Irish Lifeboat Stations

There are 46 lifeboat stations on the island of Ireland, with an operational base in Swords, Co Dublin. Irish RNLI crews are tasked through a paging system instigated by the Irish Coast Guard which can task a range of rescue resources depending on the nature of the emergency.

Famous Irish Lifeboat Rescues

Irish Lifeboats have participated in many rescues, perhaps the most famous of which was the rescue of the crew of the Daunt Rock lightship off Cork Harbour by the Ballycotton lifeboat in 1936. Spending almost 50 hours at sea, the lifeboat stood by the drifting lightship until the proximity to the Daunt Rock forced the coxswain to get alongside and successfully rescue the lightship's crew.

32 Irish lifeboat crew have been lost in rescue missions, including the 15 crew of the Kingstown (now Dun Laoghaire) lifeboat which capsized while attempting to rescue the crew of the SS Palme on Christmas Eve 1895.

FAQs

While the number of callouts to lifeboat stations varies from year to year, Howth Lifeboat station has aggregated more 'shouts' in recent years than other stations, averaging just over 60 a year.

Stations with an offshore lifeboat have a full-time mechanic, while some have a full-time coxswain. However, most lifeboat crews are volunteers.

There are 46 lifeboat stations on the island of Ireland

32 Irish lifeboat crew have been lost in rescue missions, including the 15 crew of the Kingstown (now Dun Laoghaire) lifeboat which capsized while attempting to rescue the crew of the SS Palme on Christmas Eve 1895

In 2019, 8,941 lifeboat launches saved 342 lives across the RNLI fleet.

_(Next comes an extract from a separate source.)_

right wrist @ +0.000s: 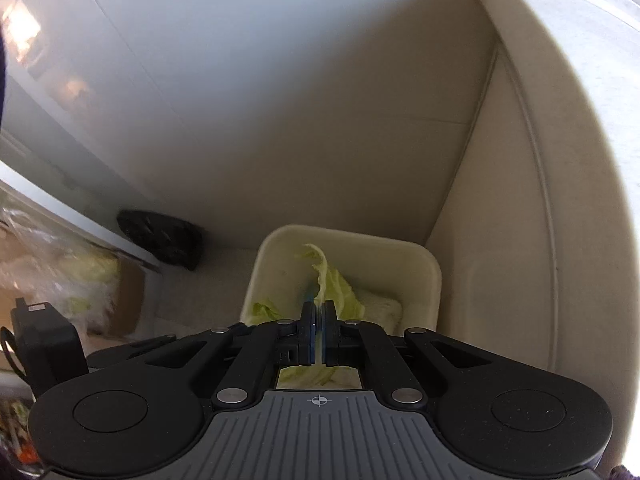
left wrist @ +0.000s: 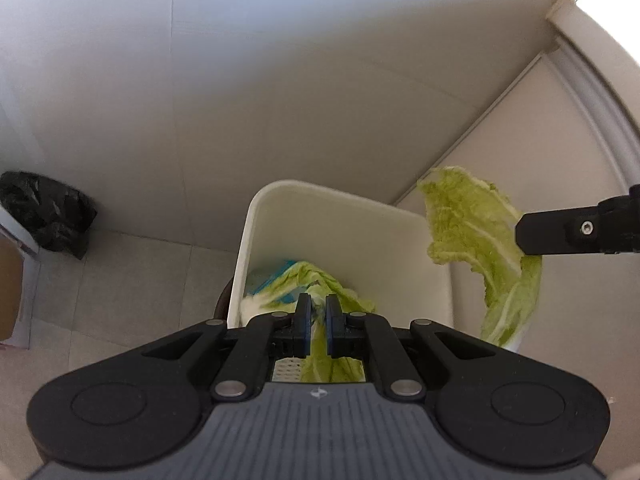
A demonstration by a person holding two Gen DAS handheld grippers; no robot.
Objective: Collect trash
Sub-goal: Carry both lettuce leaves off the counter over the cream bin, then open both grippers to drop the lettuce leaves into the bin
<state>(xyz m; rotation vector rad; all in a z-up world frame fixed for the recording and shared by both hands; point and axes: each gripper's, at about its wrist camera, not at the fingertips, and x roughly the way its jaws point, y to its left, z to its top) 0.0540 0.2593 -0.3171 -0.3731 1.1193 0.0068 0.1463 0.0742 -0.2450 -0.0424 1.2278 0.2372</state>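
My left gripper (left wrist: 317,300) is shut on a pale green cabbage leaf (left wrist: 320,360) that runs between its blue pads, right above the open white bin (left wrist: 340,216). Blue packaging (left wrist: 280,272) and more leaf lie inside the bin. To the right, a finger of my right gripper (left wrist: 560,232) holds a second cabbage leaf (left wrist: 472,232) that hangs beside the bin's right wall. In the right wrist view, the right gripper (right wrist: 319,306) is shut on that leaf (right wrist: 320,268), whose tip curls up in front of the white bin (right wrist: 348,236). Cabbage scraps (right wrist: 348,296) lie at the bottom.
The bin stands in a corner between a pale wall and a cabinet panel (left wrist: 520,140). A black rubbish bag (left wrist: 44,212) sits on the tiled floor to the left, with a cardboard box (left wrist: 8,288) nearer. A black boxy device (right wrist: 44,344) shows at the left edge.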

The Irish fleet is a mixture of inshore and all-weather (offshore) craft. The offshore lifeboats, which range from 17m to 12m in length are either moored afloat, launched down a slipway or are towed into the sea on a trailer and launched. The inshore boats are either rigid or non-rigid inflatables.

The Irish Coast Guard in the Republic of Ireland or the UK Coastguard in Northern Ireland task lifeboats when an emergency call is received, through any of the recognised systems. These include 999/112 phone calls, Mayday/PanPan calls on VHF, a signal from an emergency position indicating radio beacon (EPIRB) or distress signals.

The Irish Coast Guard is the government agency responsible for the response to, and co-ordination of, maritime accidents which require search and rescue operations. To carry out their task the Coast Guard calls on their own resources – Coast Guard units manned by volunteers and contracted helicopters, as well as "declared resources" - RNLI lifeboats and crews. While lifeboats conduct the operation, the coordination is provided by the Coast Guard.

A lifeboat coxswain (pronounced cox'n) is the skipper or master of the lifeboat.

RNLI Lifeboat crews are required to follow a particular development plan that covers a pre-agreed range of skills necessary to complete particular tasks. These skills and tasks form part of the competence-based training that is delivered both locally and at the RNLI's Lifeboat College in Poole, Dorset

 

While the RNLI is dependent on donations and legacies for funding, they also need volunteer crew and fund-raisers.